Task: Give the entries below again, word for word, and leave out the images.

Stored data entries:

********************

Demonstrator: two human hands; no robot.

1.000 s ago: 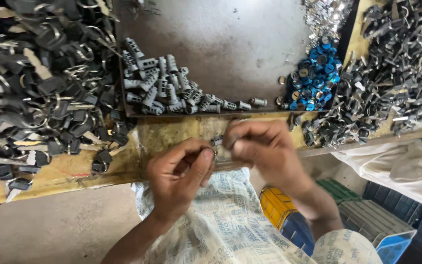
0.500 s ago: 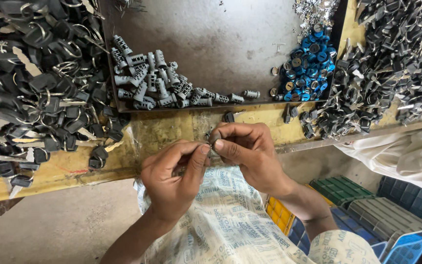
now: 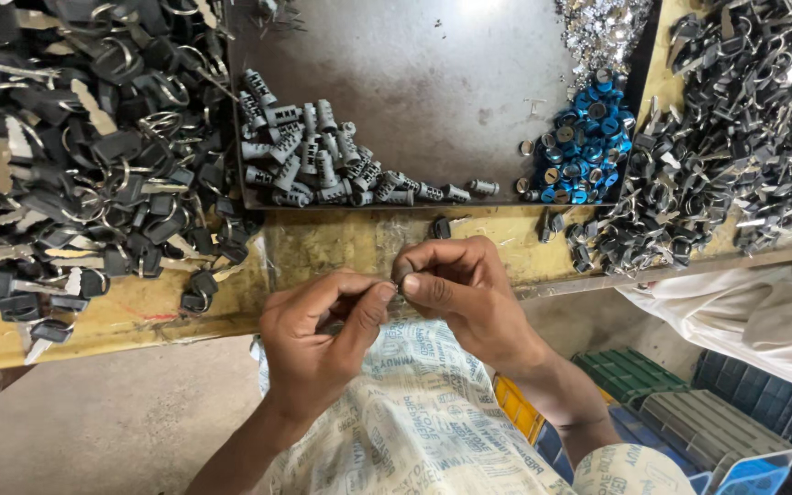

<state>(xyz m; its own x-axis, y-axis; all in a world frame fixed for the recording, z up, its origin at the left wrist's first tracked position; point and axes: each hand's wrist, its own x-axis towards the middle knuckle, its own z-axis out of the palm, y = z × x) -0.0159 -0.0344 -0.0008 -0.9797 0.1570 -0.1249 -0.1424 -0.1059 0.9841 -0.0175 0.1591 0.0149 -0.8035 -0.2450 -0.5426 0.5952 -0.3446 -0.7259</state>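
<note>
My left hand (image 3: 318,344) and my right hand (image 3: 460,289) meet fingertip to fingertip just below the yellow workbench edge (image 3: 341,243). Both pinch one small metal part (image 3: 396,286), mostly hidden by the fingers. Above them, on a dark metal tray (image 3: 433,82), lies a heap of grey lock cylinders (image 3: 323,160). A cluster of blue round caps (image 3: 584,147) sits at the tray's right side. One small dark piece (image 3: 440,227) lies on the bench right above my right hand.
A big pile of black-headed keys with rings (image 3: 75,156) covers the left of the bench. Dark metal parts (image 3: 726,137) are heaped at right, shiny bits (image 3: 602,32) at top. A printed sack (image 3: 414,422) covers my lap. Plastic crates (image 3: 689,422) stand lower right, white cloth (image 3: 753,312) above them.
Both hands have shifted slightly down and left, staying together on the small part. The view has moved a little.
</note>
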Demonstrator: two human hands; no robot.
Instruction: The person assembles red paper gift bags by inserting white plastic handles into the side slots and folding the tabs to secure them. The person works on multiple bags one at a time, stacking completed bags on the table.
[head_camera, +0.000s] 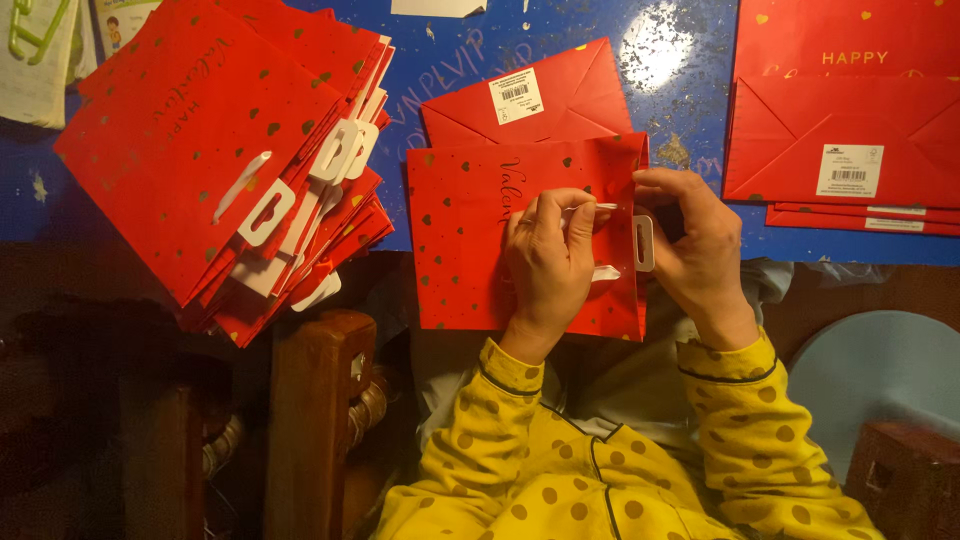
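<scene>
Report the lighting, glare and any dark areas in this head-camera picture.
Head view: warm light falls evenly on the flat red paper bag with gold hearts under both hands (left, right); a bright glare patch whitens the blue tabletop; the lower left around the brown wooden post sinks into deep shadow.

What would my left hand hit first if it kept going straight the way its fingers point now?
The left hand points up the red gift bag it rests on. Going on, it would probably cross the bag's top edge first and meet the second red bag lying beyond it; depth is unclear.
</scene>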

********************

Result of the exercise:
Demonstrator: two human hands; no robot.

1.000 s ago: 
0.500 s ago: 
now: 

<state>(xyz m; its own x-axis, y-axis; all in a world frame fixed for the recording, z up, its origin at the left wrist's first tracked position; point and axes: each hand's wrist, its own x-axis towards the middle knuckle, its own z-axis out of the palm, y = z × x) -0.0159 -0.0344 -0.0008 -0.9797 0.1570 -0.1249 -0.1424 -0.1059 0.9841 -0.0175 0.1591 0.0149 -0.8035 -0.2450 -0.5426 0.5952 -0.3446 -0.7259</state>
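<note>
My left hand (image 3: 318,344) and my right hand (image 3: 460,289) meet fingertip to fingertip just below the yellow workbench edge (image 3: 341,243). Both pinch one small metal part (image 3: 396,286), mostly hidden by the fingers. Above them, on a dark metal tray (image 3: 433,82), lies a heap of grey lock cylinders (image 3: 323,160). A cluster of blue round caps (image 3: 584,147) sits at the tray's right side. One small dark piece (image 3: 440,227) lies on the bench right above my right hand.
A big pile of black-headed keys with rings (image 3: 75,156) covers the left of the bench. Dark metal parts (image 3: 726,137) are heaped at right, shiny bits (image 3: 602,32) at top. A printed sack (image 3: 414,422) covers my lap. Plastic crates (image 3: 689,422) stand lower right, white cloth (image 3: 753,312) above them.
Both hands have shifted slightly down and left, staying together on the small part. The view has moved a little.
</note>
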Demonstrator: two human hands; no robot.
Instruction: The person assembles red paper gift bags by inserting white plastic handles into the side slots and folding the tabs to secure them. The person works on multiple bags one at a time, stacking completed bags on the table.
[head_camera, +0.000s] 
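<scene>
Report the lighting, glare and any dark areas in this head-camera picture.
Head view: warm light falls evenly on the flat red paper bag with gold hearts under both hands (left, right); a bright glare patch whitens the blue tabletop; the lower left around the brown wooden post sinks into deep shadow.

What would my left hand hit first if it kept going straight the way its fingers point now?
The left hand points up the red gift bag it rests on. Going on, it would probably cross the bag's top edge first and meet the second red bag lying beyond it; depth is unclear.
</scene>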

No additional work is needed on this exercise.